You are one of the bravest women I’ve ever had the pleasure of encountering. Your strength, and honesty at a time like this, is powerful and heartbreaking. I know nothing will make the pain go away, and none of all those affirmation-filled mantras will make it any easier. We are here, we are in awe and in deepest sympathy. That is all I can say. xx
These words evoke the heaviness of your heart. I can only imagine how tormented you must be by the never-ending loop of “what ifs”. I’m so sorry SW, I wish it didn’t have to be this way. I hope you find some peace at some point, however long it takes.
Audi – This is good advice. I know you’re right. I want to try this. I’m going to try. xoxo
When dealing with the grief of losing my father, I turned to science. Every day I would see a man over 65 and think “why this not man, why my father?” But quantum physics shows that the universe does not pick sides – it is indifferent.
The universe has no blame, no hurt and no hate.
I don’t believe in an afterlife, but the energy within a human life that causes it to exist… the electricity between synapses, the spirit, the soul – whatever you like to call it – it is returned to the energy of the world when it passes. If this energy had a consciousness – it would not want you to live in torment – it is not existing in torment. It is at peace, harmoniously a part of the ether. And within this peace so should you take extraordinary comfort in the tiny current of electricity that runs through every living thing – because a part of that is your son.
Grief is extraordinary but you can manage your path through it. There is no blame where Max is – so too must you let go of the blame and walk down your path unburdened. You will get to the end of the path faster without a load on your shoulders.
All my love. xx
Excellent advice Audi. That sounds like a beautiful idea.

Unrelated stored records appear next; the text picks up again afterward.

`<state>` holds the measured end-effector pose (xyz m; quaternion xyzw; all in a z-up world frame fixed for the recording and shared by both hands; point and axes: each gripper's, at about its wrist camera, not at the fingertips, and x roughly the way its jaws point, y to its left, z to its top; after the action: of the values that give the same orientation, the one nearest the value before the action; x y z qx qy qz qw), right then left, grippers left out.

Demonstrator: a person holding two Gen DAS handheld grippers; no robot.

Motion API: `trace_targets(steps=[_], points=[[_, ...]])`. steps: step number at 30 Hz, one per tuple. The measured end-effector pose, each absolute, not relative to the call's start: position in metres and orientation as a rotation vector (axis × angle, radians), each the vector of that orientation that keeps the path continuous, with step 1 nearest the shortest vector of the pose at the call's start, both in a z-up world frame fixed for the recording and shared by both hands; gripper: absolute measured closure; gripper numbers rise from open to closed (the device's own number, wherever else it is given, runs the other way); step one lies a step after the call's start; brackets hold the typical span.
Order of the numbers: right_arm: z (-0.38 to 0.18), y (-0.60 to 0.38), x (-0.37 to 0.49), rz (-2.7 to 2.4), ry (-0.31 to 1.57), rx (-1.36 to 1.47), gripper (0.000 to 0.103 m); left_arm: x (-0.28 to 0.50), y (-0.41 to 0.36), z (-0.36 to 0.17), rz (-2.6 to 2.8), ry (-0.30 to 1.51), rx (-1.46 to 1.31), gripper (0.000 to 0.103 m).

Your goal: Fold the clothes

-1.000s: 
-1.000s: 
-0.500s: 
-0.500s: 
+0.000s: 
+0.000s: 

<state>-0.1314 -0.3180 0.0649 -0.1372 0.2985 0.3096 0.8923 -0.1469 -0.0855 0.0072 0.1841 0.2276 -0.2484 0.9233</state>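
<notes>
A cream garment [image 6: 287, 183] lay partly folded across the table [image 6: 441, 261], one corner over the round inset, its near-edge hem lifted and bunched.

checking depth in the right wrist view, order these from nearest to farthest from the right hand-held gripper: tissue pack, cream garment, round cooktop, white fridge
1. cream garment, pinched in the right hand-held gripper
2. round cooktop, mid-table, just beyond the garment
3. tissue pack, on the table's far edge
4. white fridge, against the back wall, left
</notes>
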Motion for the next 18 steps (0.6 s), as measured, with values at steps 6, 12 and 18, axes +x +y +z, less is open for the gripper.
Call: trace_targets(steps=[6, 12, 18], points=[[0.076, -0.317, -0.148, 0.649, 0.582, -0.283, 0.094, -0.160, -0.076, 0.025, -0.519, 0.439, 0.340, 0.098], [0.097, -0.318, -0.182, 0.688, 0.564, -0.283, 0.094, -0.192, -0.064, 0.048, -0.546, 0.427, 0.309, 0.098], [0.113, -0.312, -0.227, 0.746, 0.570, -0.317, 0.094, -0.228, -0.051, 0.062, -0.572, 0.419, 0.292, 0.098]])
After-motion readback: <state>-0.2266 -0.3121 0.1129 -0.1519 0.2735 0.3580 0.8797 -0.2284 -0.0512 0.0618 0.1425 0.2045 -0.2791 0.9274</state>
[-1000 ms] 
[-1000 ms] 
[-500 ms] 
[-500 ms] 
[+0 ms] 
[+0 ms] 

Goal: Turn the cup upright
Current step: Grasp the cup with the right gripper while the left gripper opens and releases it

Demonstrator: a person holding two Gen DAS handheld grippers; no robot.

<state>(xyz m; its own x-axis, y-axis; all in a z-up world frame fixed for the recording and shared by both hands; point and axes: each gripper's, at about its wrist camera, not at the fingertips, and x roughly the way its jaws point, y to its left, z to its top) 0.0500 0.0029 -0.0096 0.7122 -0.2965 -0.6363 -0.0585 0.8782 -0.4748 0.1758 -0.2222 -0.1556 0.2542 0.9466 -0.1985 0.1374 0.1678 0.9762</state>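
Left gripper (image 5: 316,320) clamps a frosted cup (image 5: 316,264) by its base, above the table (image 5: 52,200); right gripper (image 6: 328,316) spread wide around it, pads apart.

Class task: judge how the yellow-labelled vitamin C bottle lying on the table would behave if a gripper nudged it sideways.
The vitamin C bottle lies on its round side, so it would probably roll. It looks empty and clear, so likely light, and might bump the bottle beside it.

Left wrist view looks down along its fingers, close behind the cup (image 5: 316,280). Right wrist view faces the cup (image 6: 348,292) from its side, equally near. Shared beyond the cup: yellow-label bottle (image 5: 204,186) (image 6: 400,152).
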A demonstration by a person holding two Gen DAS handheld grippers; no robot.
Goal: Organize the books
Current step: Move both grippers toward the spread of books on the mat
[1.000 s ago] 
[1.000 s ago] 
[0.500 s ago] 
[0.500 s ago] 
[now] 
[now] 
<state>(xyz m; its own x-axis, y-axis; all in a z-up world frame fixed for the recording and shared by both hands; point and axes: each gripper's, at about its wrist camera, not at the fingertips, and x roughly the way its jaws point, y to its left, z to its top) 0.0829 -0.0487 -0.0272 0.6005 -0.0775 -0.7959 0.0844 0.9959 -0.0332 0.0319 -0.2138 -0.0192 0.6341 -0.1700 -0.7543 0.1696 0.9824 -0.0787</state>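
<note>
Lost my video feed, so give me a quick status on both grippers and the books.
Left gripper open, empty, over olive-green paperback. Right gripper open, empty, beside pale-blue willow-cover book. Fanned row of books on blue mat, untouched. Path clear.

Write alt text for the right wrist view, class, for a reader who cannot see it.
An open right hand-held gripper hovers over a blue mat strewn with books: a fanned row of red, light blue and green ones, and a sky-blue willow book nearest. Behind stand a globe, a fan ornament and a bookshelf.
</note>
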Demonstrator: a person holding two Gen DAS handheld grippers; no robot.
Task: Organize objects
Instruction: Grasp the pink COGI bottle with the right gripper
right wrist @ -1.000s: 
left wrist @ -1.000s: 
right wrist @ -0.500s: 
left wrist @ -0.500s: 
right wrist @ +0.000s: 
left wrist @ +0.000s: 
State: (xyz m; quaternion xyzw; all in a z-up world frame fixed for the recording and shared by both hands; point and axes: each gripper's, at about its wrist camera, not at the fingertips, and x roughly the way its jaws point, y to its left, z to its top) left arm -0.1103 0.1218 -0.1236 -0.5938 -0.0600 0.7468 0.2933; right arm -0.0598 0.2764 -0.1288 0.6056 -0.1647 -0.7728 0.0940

Sister, you need to stop reducing me to tears. I’m a man, godammit!
xoxoxo
Sending my love your way. I can’t even imagine…
Oh, Sweet Sister, you could be one of my oldest and dearest friends, who lost her 15 year old two years ago. To add to her misery/blame, she is a world renown clinical psychologist who works with children in the college of medicine of a highly regarded private university. (I hope that was vague enough.) She found her darling daughter after she had hung/’scarfed’ herself in her bedroom closet. She has PTSD episodes every time she hears a siren – police and EMT. I love her so much and wish so that I could take away her pain. Loving her and listening is all I can do.
She did sue the hospital who dismissed her daughter’s wrist cutting a few days earlier and sent her home. The hospital’s psychiatrist told my learned friend, who begged for at least a 72 hour hold, that this was a ‘half-hearted’ attempt and to take her home and send her to school the next day. Two days later she found her dead. The money she finally received from the settlement is being put in a foundation, details not yet to be finalized, as she just received the money. Her goals for this ‘blood money’ (her words) has helped her heal a little.
Sister, I send you my love and a warm, understanding hug.
I can not even imagine this depth of grief. May peace find you and be with you. Sending you love and light.